Whitehall sources suggest that Mr Sunak favours a 50/50 split between tax rises and spending reductions in the 17 November statement, when Mr Hunt will try to fill a gap in the public finances estimated at around £40bn.

But Andy Street warned that voters around the country will see any withdrawal of funding from services like health and policing as an indication of the government failing to support their communities, as Boris Johnson’s “levelling up” manifesto promised in 2019.

The former John Lewis boss is one of the most high-profile Tories to speak out for higher taxes, just weeks after Liz Truss made massive tax cuts the centrepiece of her drive for growth in the September mini-Budget.

He also called on the prime minister and chancellor to defend funding for long-term capital projects like the HS2 rail link, broadband connectivity and skills training, telling BBC Radio 4’s PM: “This is investment in the underlying efficiency of the British economy… Don’t compromise on that.”

Mr Street – who is held up by the Tory leadership as an example of Conservatives successfully wielding power in the traditionally Labour inner cities – said that voters in the West Midlands would put healthcare at the “top of the list” of what they want from government.

And he said it was “not the wrong thinking” when Mr Sunak increased national insurance by 1.25 per cent as chancellor to raise £12bn for health and social care – an increase reversed by Liz Truss which the new PM has not promised to restore.

“On short-term decisions on public services, whether it is health or police, they are the things that people in the West Midlands say are indications of whether the government is supporting these communities, so we can’t compromise on them,” said Mr Street.

“If that means in the short term we have got to pay a little extra tax to protect them, that is where I am.”

Mr Street also called on Mr Sunak not to ditch Ms Truss’s plans for investment zones offering tax breaks for companies which put money into factories, offices and homes in areas of the country needing development.

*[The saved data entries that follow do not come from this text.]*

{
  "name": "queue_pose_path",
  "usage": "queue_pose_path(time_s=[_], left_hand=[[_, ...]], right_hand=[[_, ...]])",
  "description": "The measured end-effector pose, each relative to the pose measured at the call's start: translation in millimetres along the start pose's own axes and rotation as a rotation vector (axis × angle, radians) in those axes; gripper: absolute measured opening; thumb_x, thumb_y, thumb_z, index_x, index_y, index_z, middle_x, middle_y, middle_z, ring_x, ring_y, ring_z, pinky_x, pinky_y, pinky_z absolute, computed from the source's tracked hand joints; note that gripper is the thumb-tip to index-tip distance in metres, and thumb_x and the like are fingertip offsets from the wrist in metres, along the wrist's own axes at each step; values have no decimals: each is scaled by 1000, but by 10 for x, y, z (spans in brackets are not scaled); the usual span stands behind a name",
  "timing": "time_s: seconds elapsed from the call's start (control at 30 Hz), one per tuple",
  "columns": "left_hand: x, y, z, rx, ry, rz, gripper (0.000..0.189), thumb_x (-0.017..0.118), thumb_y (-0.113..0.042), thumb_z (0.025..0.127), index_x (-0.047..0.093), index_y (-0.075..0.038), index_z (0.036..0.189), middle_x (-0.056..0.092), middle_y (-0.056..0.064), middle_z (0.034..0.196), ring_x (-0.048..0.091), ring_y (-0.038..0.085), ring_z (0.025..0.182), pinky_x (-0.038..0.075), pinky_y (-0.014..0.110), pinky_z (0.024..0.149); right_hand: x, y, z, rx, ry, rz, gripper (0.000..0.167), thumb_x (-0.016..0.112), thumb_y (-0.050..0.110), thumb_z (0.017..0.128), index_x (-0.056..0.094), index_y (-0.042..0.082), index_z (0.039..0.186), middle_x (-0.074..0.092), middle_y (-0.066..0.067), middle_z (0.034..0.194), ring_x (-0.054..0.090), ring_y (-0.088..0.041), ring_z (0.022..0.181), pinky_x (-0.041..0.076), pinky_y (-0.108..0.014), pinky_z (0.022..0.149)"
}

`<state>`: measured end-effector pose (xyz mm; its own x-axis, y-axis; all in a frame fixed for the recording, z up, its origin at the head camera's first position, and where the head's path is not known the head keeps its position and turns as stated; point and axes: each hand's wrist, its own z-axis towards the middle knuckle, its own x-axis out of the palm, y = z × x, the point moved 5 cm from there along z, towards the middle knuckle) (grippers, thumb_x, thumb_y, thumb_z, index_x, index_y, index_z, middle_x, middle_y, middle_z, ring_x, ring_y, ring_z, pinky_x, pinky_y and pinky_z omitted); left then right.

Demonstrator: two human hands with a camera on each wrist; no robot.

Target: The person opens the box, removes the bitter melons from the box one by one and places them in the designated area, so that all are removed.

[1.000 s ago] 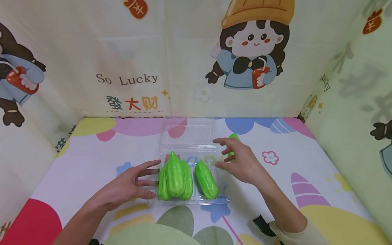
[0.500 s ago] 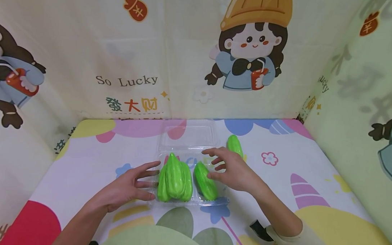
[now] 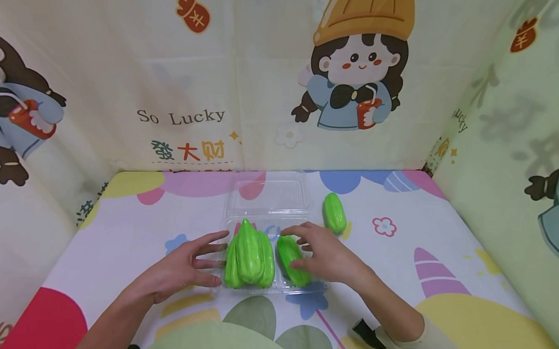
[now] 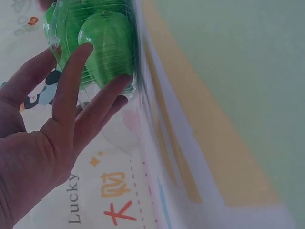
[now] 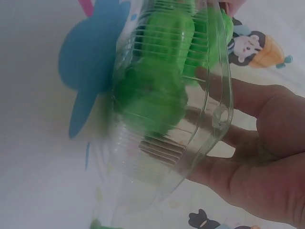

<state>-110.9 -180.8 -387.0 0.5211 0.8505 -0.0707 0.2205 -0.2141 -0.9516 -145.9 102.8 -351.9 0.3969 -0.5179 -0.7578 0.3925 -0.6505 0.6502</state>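
Note:
A clear plastic clamshell box (image 3: 268,192) lies with its lid folded back, away from me. Several green, ridged toy vegetables, elongated with a pointed tip, are in it: a stack (image 3: 250,253) in the left compartment and one vegetable (image 3: 288,252) in the right. My left hand (image 3: 179,268) is spread beside the box's left wall, fingertips right at it in the left wrist view. Over the right compartment hovers my right hand (image 3: 325,253), thumb and fingers parted on either side of the single vegetable, partly covering it. In the right wrist view, its fingers (image 5: 238,93) reach over the rim.
Another green vegetable (image 3: 335,213) lies on the patterned tablecloth (image 3: 396,276), behind and right of the box. A printed fabric backdrop (image 3: 265,66) stands along the table's far edge, with more fabric at both sides.
My right hand has moved left and toward me, from beside the loose vegetable to over the box's right compartment. The loose vegetable now shows fully. My left hand has stayed in place.

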Motion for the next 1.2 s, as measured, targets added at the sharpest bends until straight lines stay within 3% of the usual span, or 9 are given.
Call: queue_pose_path(time_s=[0.23,0.63,0.93,1.2], left_hand=[[6,14,-8,-1,10,-12,101,82,-3,85,24,-14,166,28,30,167,50,49,141,60,44,91],[11,17,-20,3,17,-19,100,81,-3,86,23,-14,167,28,29,167,51,46,141,60,45,91],[2,8,-22,5,4,-7,99,81,-4,86,24,-15,166,29,29,166,52,46,140,60,43,91],[4,-10,-16,-1,6,6,100,81,-5,86,23,-14,167,27,30,167,48,50,142,60,44,93]], right_hand=[[70,46,-17,-9,8,-138,60,89,11,80,67,11,136,64,-11,137,62,-32,126,53,-48,103],[192,74,-32,-12,98,-155,72,90,9,76,64,13,142,60,-15,146,56,-38,137,48,-53,110],[163,87,-20,-80,67,-176,68,85,0,75,65,12,139,64,-11,140,59,-32,131,51,-49,106],[150,82,-22,-78,45,-146,61,84,3,77,68,14,135,66,-9,136,60,-32,130,51,-49,106]])
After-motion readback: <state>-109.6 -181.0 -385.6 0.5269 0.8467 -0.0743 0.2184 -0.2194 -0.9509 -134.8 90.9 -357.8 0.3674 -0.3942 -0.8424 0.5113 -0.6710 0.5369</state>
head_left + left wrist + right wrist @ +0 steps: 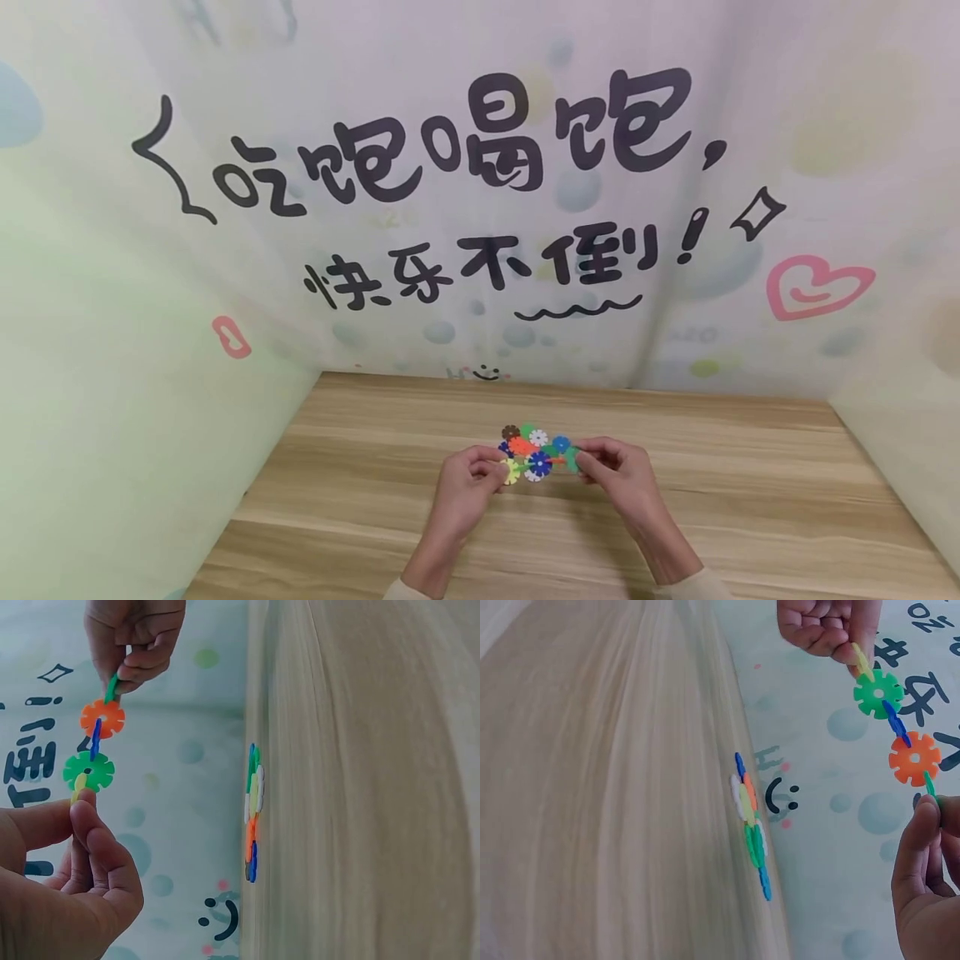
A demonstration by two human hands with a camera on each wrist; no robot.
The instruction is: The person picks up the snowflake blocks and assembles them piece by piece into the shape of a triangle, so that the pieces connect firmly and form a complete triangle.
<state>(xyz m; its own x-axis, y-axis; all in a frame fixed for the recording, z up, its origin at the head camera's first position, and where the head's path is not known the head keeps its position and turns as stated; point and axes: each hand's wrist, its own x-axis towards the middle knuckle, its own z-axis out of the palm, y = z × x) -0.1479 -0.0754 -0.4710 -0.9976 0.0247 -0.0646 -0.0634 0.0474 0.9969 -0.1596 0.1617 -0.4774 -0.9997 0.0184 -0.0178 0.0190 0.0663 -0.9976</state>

The new PM has yet to announce whether the zones will be spared from the axe that he has wielded over much of the Trussonomics agenda. But influential voices within the Treasury are understood to be arguing that they will simply shift investment around the UK while costing revenue to the Exchequer.

Mr Street said that his message to Mr Sunak was to “press ahead with them because they are evidently proven to work and they are good sensible economics because you win huge private sector investment by putting a bit of public sector cash on the table”.

He rejected the argument that the zones would simply pit different parts of the UK against one another for a finite pool of investment cash, pointing to the recent location of Goldman Sachs offices in Birmingham and a gigafactory for electric vehicle batteries in Coventry as examples of where the West Midlands was in fact competing with alternative sites abroad.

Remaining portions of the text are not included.